**Try it**
Copy the data that follows exactly, and include none of its images.

**Collected data**
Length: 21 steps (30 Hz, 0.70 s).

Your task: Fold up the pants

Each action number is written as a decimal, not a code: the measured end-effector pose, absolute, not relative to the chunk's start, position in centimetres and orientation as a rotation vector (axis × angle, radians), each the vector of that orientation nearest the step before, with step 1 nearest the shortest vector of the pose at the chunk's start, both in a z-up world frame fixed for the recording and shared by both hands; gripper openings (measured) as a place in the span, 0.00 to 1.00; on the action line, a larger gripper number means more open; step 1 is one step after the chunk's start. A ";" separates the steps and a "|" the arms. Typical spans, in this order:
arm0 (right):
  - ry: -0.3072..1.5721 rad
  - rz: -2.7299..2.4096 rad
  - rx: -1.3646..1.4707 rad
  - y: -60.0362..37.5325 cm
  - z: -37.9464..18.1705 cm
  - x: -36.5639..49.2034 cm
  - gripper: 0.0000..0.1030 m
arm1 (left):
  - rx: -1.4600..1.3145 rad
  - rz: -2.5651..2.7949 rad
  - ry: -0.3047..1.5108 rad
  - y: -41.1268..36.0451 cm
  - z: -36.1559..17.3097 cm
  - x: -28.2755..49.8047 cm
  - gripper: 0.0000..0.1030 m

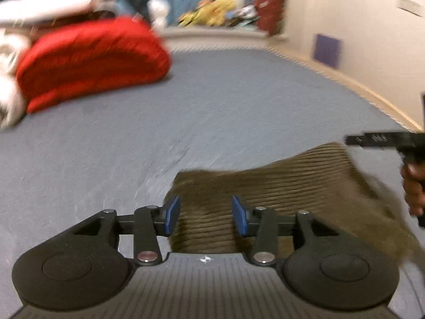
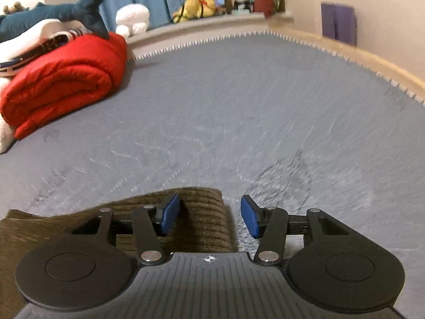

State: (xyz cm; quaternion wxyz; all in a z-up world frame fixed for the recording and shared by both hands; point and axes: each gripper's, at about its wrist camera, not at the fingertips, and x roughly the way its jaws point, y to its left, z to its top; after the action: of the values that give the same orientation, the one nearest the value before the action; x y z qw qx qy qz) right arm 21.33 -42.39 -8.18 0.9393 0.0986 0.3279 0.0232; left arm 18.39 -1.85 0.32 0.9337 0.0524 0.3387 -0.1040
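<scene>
Brown corduroy pants (image 1: 287, 188) lie on the grey bed sheet (image 1: 212, 101). In the left wrist view my left gripper (image 1: 206, 214) is open just over the pants' left edge, with cloth between the blue pads but not pinched. The right gripper's black body (image 1: 385, 141) and the hand holding it show at the right edge. In the right wrist view the pants (image 2: 202, 220) reach under my open right gripper (image 2: 209, 216); their right edge lies between the pads, and the right pad (image 2: 251, 219) is over bare sheet (image 2: 239, 106).
A rolled red blanket (image 2: 63, 79) lies at the far left with a white pillow and a plush shark (image 2: 66, 10) on it. Stuffed toys (image 2: 204, 2) sit on the ledge beyond the bed. A wall and the bed's wooden edge (image 2: 372, 58) run along the right.
</scene>
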 end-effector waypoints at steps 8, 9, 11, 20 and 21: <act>0.656 0.211 0.166 -42.3 -3.4 12.1 0.74 | 0.271 -0.338 0.768 -1.5 -1.5 13.3 0.31; 0.681 0.217 0.162 -42.2 -3.5 11.1 0.74 | 0.317 -0.321 0.807 -1.3 -3.0 13.1 0.34; 0.743 0.219 0.174 -42.5 -4.3 8.9 0.74 | 0.285 -0.292 0.806 -0.4 -4.1 12.2 0.35; 1.000 0.133 0.138 -42.6 -9.5 4.8 0.75 | 0.226 -0.195 1.009 -1.4 -4.3 9.0 0.36; 0.998 0.117 0.130 -42.4 -9.1 4.3 0.75 | 0.231 -0.154 0.997 -1.6 -3.1 8.5 0.36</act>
State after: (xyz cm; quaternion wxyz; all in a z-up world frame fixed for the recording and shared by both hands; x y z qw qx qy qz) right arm 4.35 -42.39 -9.13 0.8743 0.0623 0.4781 0.0562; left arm 8.52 -1.62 -3.10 0.8691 0.1104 0.4765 -0.0734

**Answer space**
Length: 21 steps (30 Hz, 0.70 s).

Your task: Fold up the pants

Each action number is written as a decimal, not a code: the measured end-effector pose, absolute, not relative to the chunk's start, position in centimetres and orientation as a rotation vector (axis × angle, radians), each the vector of that orientation nearest the step before, with step 1 nearest the shortest vector of the pose at the chunk's start, both in a z-up world frame fixed for the recording and shared by both hands; gripper openings (measured) as a place in the span, 0.00 to 1.00; on the action line, a larger gripper number means more open; step 1 is one step after the chunk's start. A ";" separates the steps and a "|" the arms. Typical spans, in this order:
arm0 (right):
  - ry: -0.3072..1.5721 rad
  - rz: -2.7299..2.4096 rad
  - rx: -1.3646..1.4707 rad
  - y: -60.0362..37.5325 cm
  - z: -37.9464..18.1705 cm
  - x: -36.5639..49.2034 cm
  - gripper: 0.0000..0.1030 m
arm1 (left):
  - rx: -1.4600..1.3145 rad
  - rz: -2.5651..2.7949 rad
  - ry: -0.3047..1.5108 rad
  - y: -41.1268..36.0451 cm
  - z: -36.1559..17.3097 cm
  - x: -28.2755..49.8047 cm
  - gripper: 0.0000..0.1030 m


State: (xyz cm; quaternion wxyz; all in a z-up world frame fixed for the recording and shared by both hands; point and axes: each gripper's, at about its wrist camera, not at the fingertips, and x roughly the way its jaws point, y to its left, z to its top; after the action: of the values that give the same orientation, the one nearest the value before the action; x y z qw qx qy qz) right arm 21.33 -42.39 -8.18 0.9393 0.0986 0.3279 0.0232; left arm 18.39 -1.85 0.32 0.9337 0.0524 0.3387 -0.1040
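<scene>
Brown corduroy pants (image 1: 287, 188) lie on the grey bed sheet (image 1: 212, 101). In the left wrist view my left gripper (image 1: 206, 214) is open just over the pants' left edge, with cloth between the blue pads but not pinched. The right gripper's black body (image 1: 385, 141) and the hand holding it show at the right edge. In the right wrist view the pants (image 2: 202, 220) reach under my open right gripper (image 2: 209, 216); their right edge lies between the pads, and the right pad (image 2: 251, 219) is over bare sheet (image 2: 239, 106).
A rolled red blanket (image 2: 63, 79) lies at the far left with a white pillow and a plush shark (image 2: 66, 10) on it. Stuffed toys (image 2: 204, 2) sit on the ledge beyond the bed. A wall and the bed's wooden edge (image 2: 372, 58) run along the right.
</scene>
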 end-effector waypoints at steps 8, 9, 11, 20 and 21: <act>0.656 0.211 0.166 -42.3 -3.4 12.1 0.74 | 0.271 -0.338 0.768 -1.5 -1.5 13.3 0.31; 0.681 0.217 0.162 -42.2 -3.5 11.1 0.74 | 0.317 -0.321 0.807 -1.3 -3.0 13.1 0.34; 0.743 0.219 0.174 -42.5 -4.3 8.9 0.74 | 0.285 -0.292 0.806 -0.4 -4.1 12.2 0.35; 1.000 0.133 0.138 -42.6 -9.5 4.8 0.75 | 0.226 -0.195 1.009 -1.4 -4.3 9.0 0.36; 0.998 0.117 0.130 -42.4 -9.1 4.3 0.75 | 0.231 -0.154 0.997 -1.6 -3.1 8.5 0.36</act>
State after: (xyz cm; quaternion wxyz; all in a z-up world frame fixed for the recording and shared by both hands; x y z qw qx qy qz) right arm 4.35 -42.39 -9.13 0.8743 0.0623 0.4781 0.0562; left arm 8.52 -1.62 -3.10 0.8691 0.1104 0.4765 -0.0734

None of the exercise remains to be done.